La próxima vez que Draco despertó, el fuego de las lámparas se había extinguido por completo.

Su cuerpo entero ardía, su ropa estaba hecha añicos. Draco se llevó inconscientemente una mano al pecho y tocó, embarrando sus dedos de sangre espesa. Tuvo que reprimir un grito al sentir como entre los agujeros de su túnica y camisa, la piel estaba a carne viva.

Sus ojos se llenaron de lágrimas, sólo al sentir las secuelas de la tortura. El ardor era demasiado poderoso, la herida le rogaba ser curada.

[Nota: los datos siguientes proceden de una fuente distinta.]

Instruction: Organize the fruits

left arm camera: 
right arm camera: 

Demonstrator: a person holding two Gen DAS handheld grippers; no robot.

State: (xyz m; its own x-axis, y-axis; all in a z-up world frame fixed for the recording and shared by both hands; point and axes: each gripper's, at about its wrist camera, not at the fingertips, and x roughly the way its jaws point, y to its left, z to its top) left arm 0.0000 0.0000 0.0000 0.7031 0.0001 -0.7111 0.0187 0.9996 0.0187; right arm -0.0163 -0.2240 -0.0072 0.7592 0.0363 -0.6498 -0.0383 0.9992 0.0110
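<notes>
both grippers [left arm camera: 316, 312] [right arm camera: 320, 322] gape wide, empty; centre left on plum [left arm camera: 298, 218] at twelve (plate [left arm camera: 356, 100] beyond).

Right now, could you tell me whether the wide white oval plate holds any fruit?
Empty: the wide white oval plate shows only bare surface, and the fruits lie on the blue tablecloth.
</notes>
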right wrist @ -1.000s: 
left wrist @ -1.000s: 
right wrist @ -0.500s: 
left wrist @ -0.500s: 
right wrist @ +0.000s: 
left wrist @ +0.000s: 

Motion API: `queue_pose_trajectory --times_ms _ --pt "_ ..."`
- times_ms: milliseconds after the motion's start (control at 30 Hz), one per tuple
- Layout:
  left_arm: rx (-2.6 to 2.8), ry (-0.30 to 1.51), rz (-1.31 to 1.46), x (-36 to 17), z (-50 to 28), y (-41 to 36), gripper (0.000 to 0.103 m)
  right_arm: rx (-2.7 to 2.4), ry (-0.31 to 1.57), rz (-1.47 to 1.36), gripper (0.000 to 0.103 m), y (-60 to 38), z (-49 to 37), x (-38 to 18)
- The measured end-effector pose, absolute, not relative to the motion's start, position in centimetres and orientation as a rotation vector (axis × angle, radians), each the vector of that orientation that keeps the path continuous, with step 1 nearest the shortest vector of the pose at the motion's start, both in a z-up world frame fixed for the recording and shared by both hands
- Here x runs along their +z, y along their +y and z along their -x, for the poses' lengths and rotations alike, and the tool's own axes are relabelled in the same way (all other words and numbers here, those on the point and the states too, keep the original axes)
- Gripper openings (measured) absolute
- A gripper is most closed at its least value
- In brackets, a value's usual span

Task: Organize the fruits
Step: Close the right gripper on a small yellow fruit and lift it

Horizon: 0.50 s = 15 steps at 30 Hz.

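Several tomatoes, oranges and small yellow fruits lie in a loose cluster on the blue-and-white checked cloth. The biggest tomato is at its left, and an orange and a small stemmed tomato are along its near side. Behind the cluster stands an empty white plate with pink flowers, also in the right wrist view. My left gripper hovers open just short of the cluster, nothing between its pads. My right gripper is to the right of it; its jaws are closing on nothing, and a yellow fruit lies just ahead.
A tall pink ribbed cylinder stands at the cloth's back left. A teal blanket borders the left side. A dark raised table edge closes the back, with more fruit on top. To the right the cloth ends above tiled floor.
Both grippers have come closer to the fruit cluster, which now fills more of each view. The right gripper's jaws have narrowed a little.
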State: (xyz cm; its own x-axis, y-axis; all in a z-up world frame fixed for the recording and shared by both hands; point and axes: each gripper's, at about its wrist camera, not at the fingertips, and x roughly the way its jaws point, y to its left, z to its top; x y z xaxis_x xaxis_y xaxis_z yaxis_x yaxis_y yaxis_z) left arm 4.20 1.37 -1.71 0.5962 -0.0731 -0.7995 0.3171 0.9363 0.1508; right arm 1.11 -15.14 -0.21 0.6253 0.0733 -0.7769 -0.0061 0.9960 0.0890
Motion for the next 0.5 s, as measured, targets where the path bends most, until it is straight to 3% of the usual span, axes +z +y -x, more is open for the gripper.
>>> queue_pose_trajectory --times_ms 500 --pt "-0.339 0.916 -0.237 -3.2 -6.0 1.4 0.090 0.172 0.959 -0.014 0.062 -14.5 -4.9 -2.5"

Miró a su alrededor, recordando que estaba en la celda de McGonagall, que se negó y falló en matarla, y que fue castigado por ello. Trató de levantarse rápido haciendo que se mareara, y giró la vista para poder asegurarse de que al menos McGonagall no hubiera sido asesinada mientras estaba inconsciente.

Pero cuando vio hacia el fondo de la celda, la mujer ya no estaba allí.

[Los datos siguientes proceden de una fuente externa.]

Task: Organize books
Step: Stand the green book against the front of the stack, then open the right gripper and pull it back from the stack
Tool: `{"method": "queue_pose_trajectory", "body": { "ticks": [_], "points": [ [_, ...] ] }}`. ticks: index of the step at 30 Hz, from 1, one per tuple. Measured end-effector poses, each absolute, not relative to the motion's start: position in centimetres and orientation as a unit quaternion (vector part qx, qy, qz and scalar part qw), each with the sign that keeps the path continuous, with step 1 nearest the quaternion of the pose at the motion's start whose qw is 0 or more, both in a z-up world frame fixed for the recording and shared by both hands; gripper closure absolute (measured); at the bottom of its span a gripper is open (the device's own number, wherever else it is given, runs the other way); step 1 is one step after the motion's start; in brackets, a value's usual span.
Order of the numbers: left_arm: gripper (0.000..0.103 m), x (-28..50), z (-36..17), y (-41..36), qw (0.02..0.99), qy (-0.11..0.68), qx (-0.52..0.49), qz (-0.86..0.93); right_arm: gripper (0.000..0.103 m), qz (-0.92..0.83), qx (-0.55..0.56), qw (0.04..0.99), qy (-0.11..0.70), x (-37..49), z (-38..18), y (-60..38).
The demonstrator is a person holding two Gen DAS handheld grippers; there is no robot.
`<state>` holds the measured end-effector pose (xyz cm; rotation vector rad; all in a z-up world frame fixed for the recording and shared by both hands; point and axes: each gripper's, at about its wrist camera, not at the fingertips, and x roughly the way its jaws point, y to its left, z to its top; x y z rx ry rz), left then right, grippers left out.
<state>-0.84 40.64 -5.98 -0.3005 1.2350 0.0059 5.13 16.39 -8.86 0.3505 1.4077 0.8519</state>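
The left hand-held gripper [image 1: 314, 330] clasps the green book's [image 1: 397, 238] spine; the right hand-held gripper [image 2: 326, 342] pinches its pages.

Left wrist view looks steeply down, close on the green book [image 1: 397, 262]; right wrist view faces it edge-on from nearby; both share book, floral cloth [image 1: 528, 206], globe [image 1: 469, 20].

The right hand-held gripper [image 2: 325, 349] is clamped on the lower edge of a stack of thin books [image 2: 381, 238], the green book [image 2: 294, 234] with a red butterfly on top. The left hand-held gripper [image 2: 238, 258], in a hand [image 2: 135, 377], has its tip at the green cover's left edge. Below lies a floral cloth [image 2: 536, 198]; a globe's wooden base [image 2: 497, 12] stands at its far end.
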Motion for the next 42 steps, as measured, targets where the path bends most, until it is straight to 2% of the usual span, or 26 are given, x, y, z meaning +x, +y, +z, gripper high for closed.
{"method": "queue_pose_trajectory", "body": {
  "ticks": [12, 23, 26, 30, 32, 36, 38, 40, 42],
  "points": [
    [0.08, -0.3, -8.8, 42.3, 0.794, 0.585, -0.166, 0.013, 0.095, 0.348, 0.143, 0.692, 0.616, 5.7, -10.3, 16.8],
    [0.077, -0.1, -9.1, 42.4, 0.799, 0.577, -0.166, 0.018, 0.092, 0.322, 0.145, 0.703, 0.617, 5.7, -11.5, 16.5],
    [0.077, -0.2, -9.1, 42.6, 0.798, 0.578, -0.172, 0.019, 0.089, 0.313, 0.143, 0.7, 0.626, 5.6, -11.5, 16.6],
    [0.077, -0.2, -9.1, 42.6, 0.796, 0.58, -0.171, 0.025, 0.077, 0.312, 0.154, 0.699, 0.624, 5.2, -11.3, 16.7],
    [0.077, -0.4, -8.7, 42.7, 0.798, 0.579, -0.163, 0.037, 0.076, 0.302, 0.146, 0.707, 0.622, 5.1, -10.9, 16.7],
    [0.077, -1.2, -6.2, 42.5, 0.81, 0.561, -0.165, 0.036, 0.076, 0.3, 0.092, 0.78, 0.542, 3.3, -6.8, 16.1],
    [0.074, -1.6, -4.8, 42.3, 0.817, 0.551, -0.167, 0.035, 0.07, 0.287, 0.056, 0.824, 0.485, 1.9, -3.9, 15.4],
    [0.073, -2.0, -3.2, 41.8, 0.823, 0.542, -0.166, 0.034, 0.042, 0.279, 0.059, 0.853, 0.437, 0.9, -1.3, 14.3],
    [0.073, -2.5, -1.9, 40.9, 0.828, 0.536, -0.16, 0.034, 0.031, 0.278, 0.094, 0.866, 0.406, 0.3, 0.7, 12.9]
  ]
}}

Draco sintió el desespero subir por su garganta. No parecía que mientras él no despertaba hubiera sucedido un rescate forzoso; la celda estaba intacta. Todo se encontraba tal cual él recordaba horas atrás. Entonces- ¿dónde estaba McGonagall?, ¿por qué lo dejaron ahí a él? ¿Era un recordatorio de nunca más contradecir al Señor Tenebroso?, ¿de obedecer?

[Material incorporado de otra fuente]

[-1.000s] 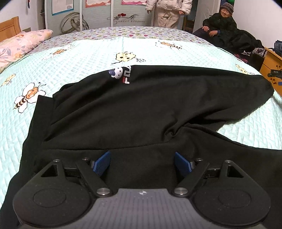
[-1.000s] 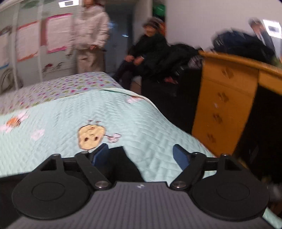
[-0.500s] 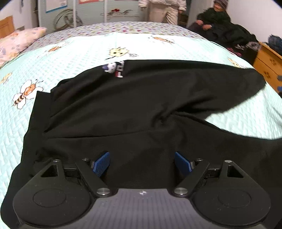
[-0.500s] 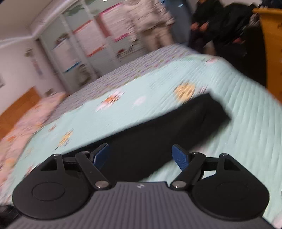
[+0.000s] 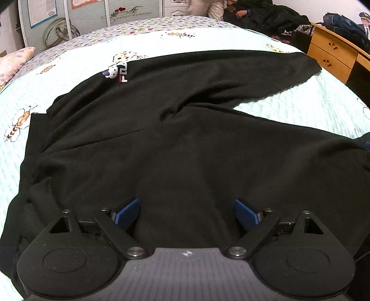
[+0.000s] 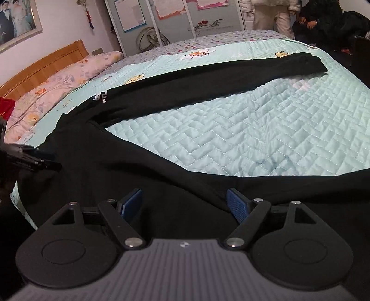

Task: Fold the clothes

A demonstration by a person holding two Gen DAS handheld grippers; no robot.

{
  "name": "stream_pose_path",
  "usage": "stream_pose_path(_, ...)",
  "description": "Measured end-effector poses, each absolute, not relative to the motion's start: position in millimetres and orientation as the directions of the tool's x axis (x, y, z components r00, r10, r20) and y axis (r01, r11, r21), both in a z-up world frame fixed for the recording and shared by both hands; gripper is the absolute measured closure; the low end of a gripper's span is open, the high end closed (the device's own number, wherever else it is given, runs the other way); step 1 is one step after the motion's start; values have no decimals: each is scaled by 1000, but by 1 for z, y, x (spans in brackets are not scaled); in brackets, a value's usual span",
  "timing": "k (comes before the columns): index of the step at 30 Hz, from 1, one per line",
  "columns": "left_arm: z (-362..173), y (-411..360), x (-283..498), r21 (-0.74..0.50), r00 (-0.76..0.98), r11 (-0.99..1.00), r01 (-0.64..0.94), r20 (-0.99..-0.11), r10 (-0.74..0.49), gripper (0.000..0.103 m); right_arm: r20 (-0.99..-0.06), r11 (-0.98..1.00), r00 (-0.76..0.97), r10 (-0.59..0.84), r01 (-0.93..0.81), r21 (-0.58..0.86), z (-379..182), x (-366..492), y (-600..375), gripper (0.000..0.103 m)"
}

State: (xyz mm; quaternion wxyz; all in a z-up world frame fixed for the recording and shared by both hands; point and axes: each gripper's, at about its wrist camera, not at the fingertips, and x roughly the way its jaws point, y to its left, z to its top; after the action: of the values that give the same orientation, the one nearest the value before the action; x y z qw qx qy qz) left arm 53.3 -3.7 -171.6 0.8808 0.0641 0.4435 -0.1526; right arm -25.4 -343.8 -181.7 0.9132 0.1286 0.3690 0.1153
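Left gripper [image 5: 186, 211]: jaws wide and opening, holding nothing, poised over the near part of the black garment [image 5: 185, 143]. Right gripper [image 6: 183, 203]: jaws wide apart, empty, above black fabric at the near bed edge. The garment lies spread on the pale green quilt [image 6: 242, 129]. One long sleeve [image 6: 219, 76] runs from the body toward the far right corner; nothing lies across it. A white logo [image 5: 115, 73] sits at the far left. Beyond: a floral pillow [image 6: 57, 85], wooden headboard [image 6: 44, 64], wooden dresser [image 5: 333, 58], and wardrobe doors [image 6: 185, 20].
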Motion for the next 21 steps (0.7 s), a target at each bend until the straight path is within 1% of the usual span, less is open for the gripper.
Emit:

El mundo daba vueltas frente a sus ojos, lo que sea que tuvieran su torso dolía como los mil demonios. Draco sentía su cuerpo en llamas, como si le estuvieran aplicando un constante Crucio. Pero no podía quedarse allí. Si algo había sucedido, él sería el culpable, él sería a quién señalarían. Ya había hecho suficiente daño.

Draco, apenas sintiendo sus piernas, trató de levantarse para luego escupir a un lado sangre que tenía acumulada en la boca. La poca fuerza que le quedaba la usó para echarse encima un encantamiento desilusionador y así marcharse, porque no tenía idea qué podría pasar si lo veían. Si lo veían en esas condiciones. Si Voldemort lo encontraba, ¿lo torturaría una vez más?

Era lo más obvio.

Draco salió de la celda intentando pensar dónde podrían tener a McGonagall, pero con el cansancio de la tortura y la tremenda herida que tenía en el pecho, no estaba seguro de poder encontrarla en ese momento. No, lo que debía hacer era ir a avisarle a Potter que McGonagall ya no estaba.

Draco llegó a duras penas al punto de Aparición del Ministerio.

Cuando aterrizó frente a la base, tuvo que parar unos segundos y así expulsar todo el contenido de su estómago; el vómito que picaba en su esófago. Draco agarró la moneda que siempre traía desde esa noche y apuntó su varita a ella, rogando que Potter esta vez le abriera.

Se apoyó en el inicio del portón tiritando. Sentía la sangre escurrir por su cuerpo y su ropa se le había pegado a la piel. El frío estaba calando sus huesos.

Pasados unos minutos la entrada se abrió y Draco deshizo el hechizo desilusionador, presentándose ante Potter. En su rostro se mostraba latente el cansancio, tenía una expresión estoica y- lucía tan inalcanzable que su corazón ardió. Él, al verlo, parecía dispuesto a pelear, a mandarlo a la mierda.

Hasta que sus ojos bajaron y se posaron en las heridas de su pecho.

—Harry, yo-

No sabía adonde más ir.

Draco no pudo terminar esa oración. Sus pies fallaron, y en menos de 2 segundos, estaba cayendo.

Unas manos lo atraparon antes de que se diera contra el suelo.